Redaksi Yth.

Saya ingin menanggapi artikel berjudul “Itjihad untuk Keadilan”, hasil dari diskusi buku yang dimuat di rubrik Swara, Kompas 28 April 2008.

Disebutkan bahwa Musdah Mulia, selaku pembicara dalam diskusi tersebut memaparkan bahwa Nabi Muhammad SAW tiga kali menyatakan keberatan ketika putri beliau hendak dipoligami suaminya. “Hal-hal seperti ini jarang diajarkan pada umat,” kata beliau.

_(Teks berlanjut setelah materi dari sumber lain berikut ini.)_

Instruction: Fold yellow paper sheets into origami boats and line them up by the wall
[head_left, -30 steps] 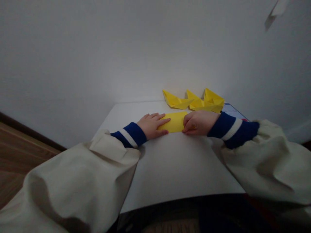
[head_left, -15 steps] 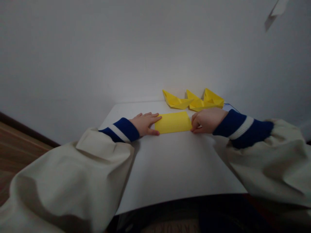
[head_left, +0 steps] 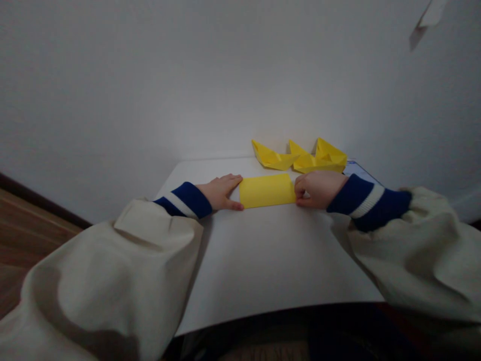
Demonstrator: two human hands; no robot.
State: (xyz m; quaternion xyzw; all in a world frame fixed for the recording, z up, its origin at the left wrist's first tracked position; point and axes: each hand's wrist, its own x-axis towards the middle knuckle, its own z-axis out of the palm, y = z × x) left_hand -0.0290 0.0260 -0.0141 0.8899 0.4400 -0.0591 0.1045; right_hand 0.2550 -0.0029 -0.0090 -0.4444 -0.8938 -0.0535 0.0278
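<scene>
A yellow sheet of paper, a flat rectangle, lies crosswise on the white tabletop. At its left end rests my left hand, fingers stretched out and thumb apart, the tips touching the short edge. My right hand is closed, with thumb and curled fingers pinching the paper's right end near the front corner. The fingers cover part of that edge.
Behind the paper, close to the wall, stand several folded yellow paper boats. A sheet with blue print lies partly behind my right sleeve. Brown wood shows at the far left.
My left fingers have drawn back from the top of the paper to its left edge. My right hand has shifted slightly left and still grips the right end.
</scene>
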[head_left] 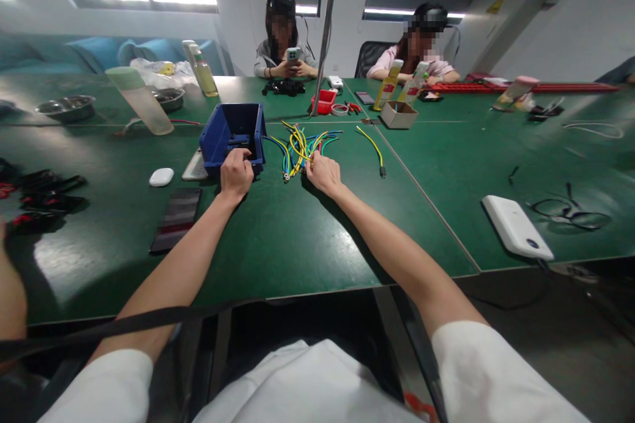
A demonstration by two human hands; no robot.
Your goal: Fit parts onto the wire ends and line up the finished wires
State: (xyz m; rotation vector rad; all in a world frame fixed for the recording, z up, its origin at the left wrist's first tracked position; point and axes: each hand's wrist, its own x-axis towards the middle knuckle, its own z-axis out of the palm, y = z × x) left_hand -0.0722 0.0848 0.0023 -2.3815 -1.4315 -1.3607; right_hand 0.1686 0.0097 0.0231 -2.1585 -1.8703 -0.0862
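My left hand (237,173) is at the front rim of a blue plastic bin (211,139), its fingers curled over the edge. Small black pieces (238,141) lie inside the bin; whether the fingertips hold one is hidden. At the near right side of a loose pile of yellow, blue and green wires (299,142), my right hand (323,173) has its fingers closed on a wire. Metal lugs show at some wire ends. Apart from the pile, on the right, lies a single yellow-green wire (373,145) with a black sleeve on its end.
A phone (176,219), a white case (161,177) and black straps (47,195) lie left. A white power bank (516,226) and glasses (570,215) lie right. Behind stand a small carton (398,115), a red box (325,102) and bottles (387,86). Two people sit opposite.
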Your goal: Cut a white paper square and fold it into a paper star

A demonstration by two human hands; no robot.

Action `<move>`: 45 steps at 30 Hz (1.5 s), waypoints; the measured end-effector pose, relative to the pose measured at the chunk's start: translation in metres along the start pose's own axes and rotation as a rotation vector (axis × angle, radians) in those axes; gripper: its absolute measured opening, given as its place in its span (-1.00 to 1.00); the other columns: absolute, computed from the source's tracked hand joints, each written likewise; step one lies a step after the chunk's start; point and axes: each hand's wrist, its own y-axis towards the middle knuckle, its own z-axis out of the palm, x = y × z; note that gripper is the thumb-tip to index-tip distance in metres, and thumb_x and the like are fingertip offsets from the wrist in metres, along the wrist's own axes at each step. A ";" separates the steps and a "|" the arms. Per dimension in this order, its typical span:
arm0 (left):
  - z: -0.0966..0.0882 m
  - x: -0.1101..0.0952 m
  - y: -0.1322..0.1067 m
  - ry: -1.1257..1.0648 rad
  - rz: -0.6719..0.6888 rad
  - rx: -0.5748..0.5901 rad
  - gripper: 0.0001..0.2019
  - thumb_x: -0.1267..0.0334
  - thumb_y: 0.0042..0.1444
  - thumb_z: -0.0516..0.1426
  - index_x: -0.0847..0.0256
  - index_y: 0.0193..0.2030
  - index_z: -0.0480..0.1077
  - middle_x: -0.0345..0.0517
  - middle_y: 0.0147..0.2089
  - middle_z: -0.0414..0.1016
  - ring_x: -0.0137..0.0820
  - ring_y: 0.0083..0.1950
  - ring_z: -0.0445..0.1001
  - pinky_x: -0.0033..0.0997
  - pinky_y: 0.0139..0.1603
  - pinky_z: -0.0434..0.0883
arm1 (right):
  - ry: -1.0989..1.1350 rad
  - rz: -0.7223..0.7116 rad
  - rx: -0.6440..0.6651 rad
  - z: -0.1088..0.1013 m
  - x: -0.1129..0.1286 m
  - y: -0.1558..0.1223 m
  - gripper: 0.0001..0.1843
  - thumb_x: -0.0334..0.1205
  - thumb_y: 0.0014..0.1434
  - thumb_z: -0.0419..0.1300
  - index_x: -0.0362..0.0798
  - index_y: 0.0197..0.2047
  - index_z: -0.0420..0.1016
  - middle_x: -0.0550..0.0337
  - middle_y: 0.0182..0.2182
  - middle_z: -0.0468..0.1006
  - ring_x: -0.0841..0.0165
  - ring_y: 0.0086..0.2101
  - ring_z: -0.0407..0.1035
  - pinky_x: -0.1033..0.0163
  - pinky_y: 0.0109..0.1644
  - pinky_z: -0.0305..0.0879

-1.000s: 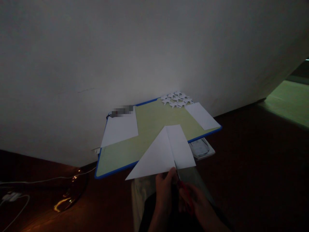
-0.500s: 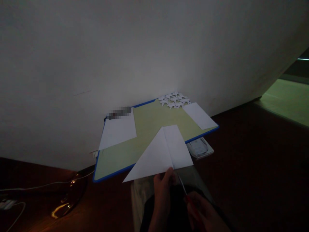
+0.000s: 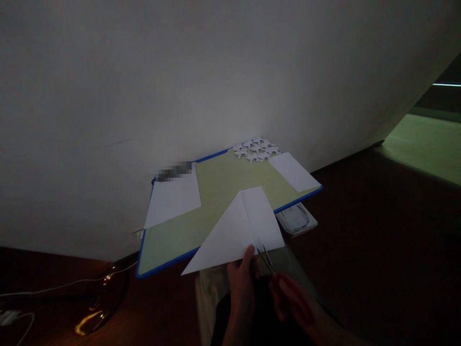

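Observation:
My left hand [image 3: 243, 271] pinches the near edge of a folded sheet of white paper [image 3: 230, 226], thumb on top. The sheet has a triangular part on the left and a single flap on the right, divided by a crease. In my right hand [image 3: 293, 302] are red-handled scissors [image 3: 295, 290]. Their blades are slightly apart and reach the near edge of the paper beside the crease, just right of my left thumb. The paper lies partly over a pale green board [image 3: 219, 182] with a blue rim.
White paper sheets lie on the board's left [image 3: 175, 202] and right [image 3: 293, 170]. A cut-paper snowflake-like piece [image 3: 257, 150] rests at its back edge, by the wall [image 3: 216, 86]. A booklet-like item [image 3: 297, 218] sits under the right side. A white cable [image 3: 68, 283] runs at left.
The scissors have moved up and left to the paper's edge, and their blades have come apart. My left hand keeps its hold on the paper. The whole view has shifted slightly.

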 end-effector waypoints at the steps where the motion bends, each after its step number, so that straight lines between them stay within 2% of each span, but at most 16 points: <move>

Sayangnya tidak disebutkan alasan apa yang sebenarnya mendasari keberatan Rasulullah tersebut. Nabi SAW sendiri berpoligami, apabila Beliau melarang poligami tentu ucapan dan perbuatannya adalah hujjah (argument). Saya kutip dari situs almanhaj.or.id, Nabi melarang Ali untuk berpoligami disebabkan perempuan yang akan dinikahi tersebut adalah putri Abu Jahl (kaum kafir, musuh Allah SWT).

Nabi bersabda, “Tidak akan berkumpul putri Nabi Allah dengan anak perempuan musuh Allah selama-lamanya” (Syarhu Muslim: 5/313). Dengan demikian, menurut pendapat sebagian ulama hal ini termasuk di antara nikah yang diharamkan, yaitu mengumpulkan antara putri Nabi SAW dengan anak perempuan musuh Allah SWT. Mengumpulkan putri beliau dengan anak perempuan Abu Jahl juga akan menyakiti beliau, dan menyakiti Nabi hukumnya haram, berdasarkan ijma’ (Fathul Bari: 9/328).

Hal-hal ini seperti ini pula lah yang jarang diajarkan pada umat. Entah Ibu Musdah Mulia tidak tahu atau lupa atau mungkin Kompas yang tidak memuat keseluruhan hasil diskusi? Bukankah penyajian informasi yang tidak lengkap dapat menimbulkan interpretasi yang berbeda atas kisah poligami Ali tersebut.